- _Assigned task_
Copy the records. Keep every line exactly as it is.

- _Material for this exercise_
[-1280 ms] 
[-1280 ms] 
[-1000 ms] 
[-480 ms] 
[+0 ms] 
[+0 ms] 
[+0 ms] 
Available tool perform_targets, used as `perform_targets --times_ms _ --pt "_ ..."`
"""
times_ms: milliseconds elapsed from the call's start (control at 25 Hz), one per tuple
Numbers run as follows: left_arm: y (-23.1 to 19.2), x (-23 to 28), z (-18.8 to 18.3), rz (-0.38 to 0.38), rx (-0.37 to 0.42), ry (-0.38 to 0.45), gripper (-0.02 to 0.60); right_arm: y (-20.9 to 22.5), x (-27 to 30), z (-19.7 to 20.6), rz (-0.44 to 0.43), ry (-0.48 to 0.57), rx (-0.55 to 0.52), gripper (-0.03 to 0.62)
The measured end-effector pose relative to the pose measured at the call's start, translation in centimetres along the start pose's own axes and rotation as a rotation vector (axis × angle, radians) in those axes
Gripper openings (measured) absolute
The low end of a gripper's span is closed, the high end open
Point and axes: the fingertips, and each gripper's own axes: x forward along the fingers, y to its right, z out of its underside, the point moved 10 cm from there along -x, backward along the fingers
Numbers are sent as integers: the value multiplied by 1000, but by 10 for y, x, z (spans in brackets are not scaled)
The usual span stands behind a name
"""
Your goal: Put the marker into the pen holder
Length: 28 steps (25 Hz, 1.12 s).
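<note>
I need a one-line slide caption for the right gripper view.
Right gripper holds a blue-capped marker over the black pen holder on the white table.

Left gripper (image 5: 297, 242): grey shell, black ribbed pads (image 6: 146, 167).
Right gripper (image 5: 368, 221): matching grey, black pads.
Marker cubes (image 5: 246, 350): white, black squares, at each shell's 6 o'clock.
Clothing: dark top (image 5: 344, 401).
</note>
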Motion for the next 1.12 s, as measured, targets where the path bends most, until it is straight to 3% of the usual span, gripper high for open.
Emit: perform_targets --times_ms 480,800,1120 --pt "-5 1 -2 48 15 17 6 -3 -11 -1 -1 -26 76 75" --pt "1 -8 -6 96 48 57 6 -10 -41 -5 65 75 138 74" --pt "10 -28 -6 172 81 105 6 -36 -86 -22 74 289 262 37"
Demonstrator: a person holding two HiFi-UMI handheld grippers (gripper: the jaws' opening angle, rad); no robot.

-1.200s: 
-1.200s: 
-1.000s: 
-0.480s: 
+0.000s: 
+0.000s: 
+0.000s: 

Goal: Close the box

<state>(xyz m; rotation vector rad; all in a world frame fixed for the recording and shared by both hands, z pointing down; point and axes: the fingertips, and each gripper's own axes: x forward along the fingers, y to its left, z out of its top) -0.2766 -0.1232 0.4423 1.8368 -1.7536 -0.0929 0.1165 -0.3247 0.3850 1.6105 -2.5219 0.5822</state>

- _Completed task_
[-1280 ms] 
[-1280 ms] 
[-1000 ms] 
[-480 ms] 
[+0 ms] 
[+0 ms] 
[+0 ms] 
Available tool perform_targets, used as `perform_targets --times_ms _ --pt "_ ..."`
"""
times_ms: milliseconds elapsed from the call's start (control at 25 Hz), one per tuple
Numbers run as follows: left_arm: y (-23.1 to 19.2), x (-23 to 28), z (-18.8 to 18.3), rz (-0.38 to 0.38), rx (-0.37 to 0.42), ry (-0.38 to 0.45), gripper (-0.02 to 0.60); right_arm: y (-20.9 to 22.5), x (-27 to 30), z (-19.7 to 20.6), rz (-0.44 to 0.43), ry (-0.48 to 0.57), rx (-0.55 to 0.52), gripper (-0.03 to 0.62)
The measured end-effector pose relative to the pose measured at the call's start, translation in centimetres along the start pose's own axes and rotation as a rotation vector (axis × angle, radians) in those axes
Gripper openings (measured) absolute
The low end of a gripper's span is closed, the high end open
Point and axes: the fingertips, and each gripper's own axes: x forward along the fingers, y to its right, z out of its underside, the point moved 10 cm from there along -x, backward along the fingers
Numbers are sent as integers: the value multiplied by 1000, but by 10 for y, x, z (spans in brackets are not scaled)
The usual span stands behind a name
"""
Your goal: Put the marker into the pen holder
Length: 28 steps (25 Hz, 1.12 s).
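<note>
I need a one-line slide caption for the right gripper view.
Right gripper holds a blue-capped marker over the black pen holder on the white table.

Left gripper (image 5: 297, 242): grey shell, black ribbed pads (image 6: 146, 167).
Right gripper (image 5: 368, 221): matching grey, black pads.
Marker cubes (image 5: 246, 350): white, black squares, at each shell's 6 o'clock.
Clothing: dark top (image 5: 344, 401).
</note>
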Motion for the next 1.12 s, as measured, targets where the path bends most, until it is straight to 3% of the usual span, gripper high for open.
Emit: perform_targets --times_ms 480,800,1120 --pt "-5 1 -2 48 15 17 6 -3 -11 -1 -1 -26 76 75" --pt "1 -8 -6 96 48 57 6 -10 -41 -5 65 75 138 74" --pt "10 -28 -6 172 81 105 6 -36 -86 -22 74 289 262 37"
Demonstrator: a person holding two HiFi-UMI handheld grippers (gripper: the jaws' opening angle, rad); no robot.

-1.200s: 
-1.200s: 
-1.000s: 
-0.480s: 
+0.000s: 
+0.000s: 
+0.000s: 

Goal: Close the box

<state>(xyz m; rotation vector rad; all in a world frame fixed for the recording and shared by both hands, z pointing down; point and axes: the fingertips, and each gripper's own axes: x forward along the fingers, y to its left, z out of its top) -0.2766 -0.1232 0.4423 1.8368 -1.7536 -0.0929 0.1165 -0.3247 0.3850 1.6105 -2.5219 0.5822</state>

The answer has been supplied in full.